## REQUIREMENT
Where does the string "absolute" appear in the listing below? Copy every line where it does.
_ _ _ _ _ _ _
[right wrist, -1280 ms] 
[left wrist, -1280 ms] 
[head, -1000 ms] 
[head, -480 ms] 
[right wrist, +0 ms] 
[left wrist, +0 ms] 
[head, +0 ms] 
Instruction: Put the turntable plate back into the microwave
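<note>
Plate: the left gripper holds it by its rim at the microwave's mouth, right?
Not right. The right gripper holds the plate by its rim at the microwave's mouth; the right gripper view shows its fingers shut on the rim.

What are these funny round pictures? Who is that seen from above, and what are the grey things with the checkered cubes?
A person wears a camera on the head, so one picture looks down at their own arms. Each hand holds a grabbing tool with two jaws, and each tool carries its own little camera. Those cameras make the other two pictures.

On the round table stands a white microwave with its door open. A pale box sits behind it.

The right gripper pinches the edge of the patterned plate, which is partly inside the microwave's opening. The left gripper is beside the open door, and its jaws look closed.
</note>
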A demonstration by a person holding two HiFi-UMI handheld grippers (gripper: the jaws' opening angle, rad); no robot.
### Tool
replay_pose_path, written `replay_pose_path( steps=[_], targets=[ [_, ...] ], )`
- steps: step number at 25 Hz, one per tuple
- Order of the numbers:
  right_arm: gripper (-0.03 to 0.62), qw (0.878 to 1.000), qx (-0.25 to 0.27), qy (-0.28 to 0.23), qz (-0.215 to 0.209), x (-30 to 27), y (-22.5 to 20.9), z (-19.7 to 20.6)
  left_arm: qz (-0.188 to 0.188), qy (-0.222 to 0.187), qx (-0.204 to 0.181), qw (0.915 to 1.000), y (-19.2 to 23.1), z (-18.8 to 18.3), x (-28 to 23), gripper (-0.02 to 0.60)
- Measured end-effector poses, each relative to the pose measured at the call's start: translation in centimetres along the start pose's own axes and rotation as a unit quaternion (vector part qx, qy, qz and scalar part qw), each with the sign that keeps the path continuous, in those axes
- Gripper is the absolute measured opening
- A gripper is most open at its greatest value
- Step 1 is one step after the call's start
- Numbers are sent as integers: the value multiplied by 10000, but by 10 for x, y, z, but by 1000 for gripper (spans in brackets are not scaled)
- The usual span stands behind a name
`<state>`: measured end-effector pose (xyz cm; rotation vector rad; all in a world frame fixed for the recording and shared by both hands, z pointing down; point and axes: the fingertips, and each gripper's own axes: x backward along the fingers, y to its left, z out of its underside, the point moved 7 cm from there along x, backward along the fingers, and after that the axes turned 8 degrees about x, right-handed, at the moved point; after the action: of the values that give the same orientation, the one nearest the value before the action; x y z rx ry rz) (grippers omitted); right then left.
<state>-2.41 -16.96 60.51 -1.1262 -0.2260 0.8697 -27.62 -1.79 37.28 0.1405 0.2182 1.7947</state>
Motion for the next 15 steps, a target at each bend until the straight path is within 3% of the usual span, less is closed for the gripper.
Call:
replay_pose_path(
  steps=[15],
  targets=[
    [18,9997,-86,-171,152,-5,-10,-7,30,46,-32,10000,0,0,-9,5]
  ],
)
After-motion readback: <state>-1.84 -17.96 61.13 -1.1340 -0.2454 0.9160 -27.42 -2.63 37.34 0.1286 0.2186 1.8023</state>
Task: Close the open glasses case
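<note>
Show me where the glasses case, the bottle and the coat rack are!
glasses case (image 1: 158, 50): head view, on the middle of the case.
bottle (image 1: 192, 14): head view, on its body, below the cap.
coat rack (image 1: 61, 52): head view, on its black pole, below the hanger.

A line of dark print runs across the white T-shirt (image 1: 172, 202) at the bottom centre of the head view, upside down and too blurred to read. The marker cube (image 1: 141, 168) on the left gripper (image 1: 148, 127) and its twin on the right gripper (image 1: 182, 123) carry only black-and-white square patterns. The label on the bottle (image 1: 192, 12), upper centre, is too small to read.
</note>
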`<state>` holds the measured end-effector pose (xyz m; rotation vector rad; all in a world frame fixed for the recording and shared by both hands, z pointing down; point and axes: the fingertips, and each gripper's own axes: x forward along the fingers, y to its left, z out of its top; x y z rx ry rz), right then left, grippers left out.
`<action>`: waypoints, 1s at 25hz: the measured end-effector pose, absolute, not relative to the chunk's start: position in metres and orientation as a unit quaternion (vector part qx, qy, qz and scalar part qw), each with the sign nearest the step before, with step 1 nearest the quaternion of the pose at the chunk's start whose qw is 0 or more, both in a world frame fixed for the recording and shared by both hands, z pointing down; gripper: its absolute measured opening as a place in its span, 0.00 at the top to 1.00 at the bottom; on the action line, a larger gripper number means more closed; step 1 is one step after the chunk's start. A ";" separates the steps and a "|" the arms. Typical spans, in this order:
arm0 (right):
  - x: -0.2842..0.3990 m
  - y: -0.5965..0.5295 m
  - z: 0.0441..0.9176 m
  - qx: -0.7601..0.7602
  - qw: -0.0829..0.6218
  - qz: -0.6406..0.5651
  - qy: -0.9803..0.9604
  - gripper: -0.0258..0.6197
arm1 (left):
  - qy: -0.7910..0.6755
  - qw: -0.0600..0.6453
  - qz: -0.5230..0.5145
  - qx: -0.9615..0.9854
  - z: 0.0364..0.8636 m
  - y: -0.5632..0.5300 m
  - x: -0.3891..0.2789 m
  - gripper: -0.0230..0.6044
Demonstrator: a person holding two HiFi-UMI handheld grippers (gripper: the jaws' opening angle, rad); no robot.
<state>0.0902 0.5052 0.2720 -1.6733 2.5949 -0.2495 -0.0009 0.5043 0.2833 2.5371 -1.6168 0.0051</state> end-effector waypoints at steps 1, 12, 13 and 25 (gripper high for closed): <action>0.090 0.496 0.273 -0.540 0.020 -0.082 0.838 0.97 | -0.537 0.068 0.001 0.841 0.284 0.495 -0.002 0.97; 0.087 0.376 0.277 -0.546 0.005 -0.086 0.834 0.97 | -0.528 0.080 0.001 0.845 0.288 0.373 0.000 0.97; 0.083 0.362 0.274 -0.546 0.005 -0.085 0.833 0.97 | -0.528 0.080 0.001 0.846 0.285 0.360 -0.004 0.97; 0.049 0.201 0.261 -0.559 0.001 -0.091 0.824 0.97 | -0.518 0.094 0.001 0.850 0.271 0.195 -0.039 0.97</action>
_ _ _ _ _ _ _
## RESULT OF THIS TASK
- Gripper is the absolute measured opening
`<action>`: waypoints, 1s at 25hz: the measured end-effector pose, absolute, not relative to the chunk's start: position in metres and orientation as a unit quaternion (vector part qx, qy, qz and scalar part qw), each with the sign nearest the step before, with step 1 nearest the quaternion of the pose at the chunk's start whose qw is 0 or more, both in a world frame fixed for the recording and shared by both hands, z pointing down; gripper: its absolute measured opening as a place in its span, 0.00 at the top to 1.00 at the bottom; on the action line, a larger gripper number means more closed; step 1 is one step after the chunk's start. A ";" separates the steps and a "|" the arms. Typical spans, in this order:

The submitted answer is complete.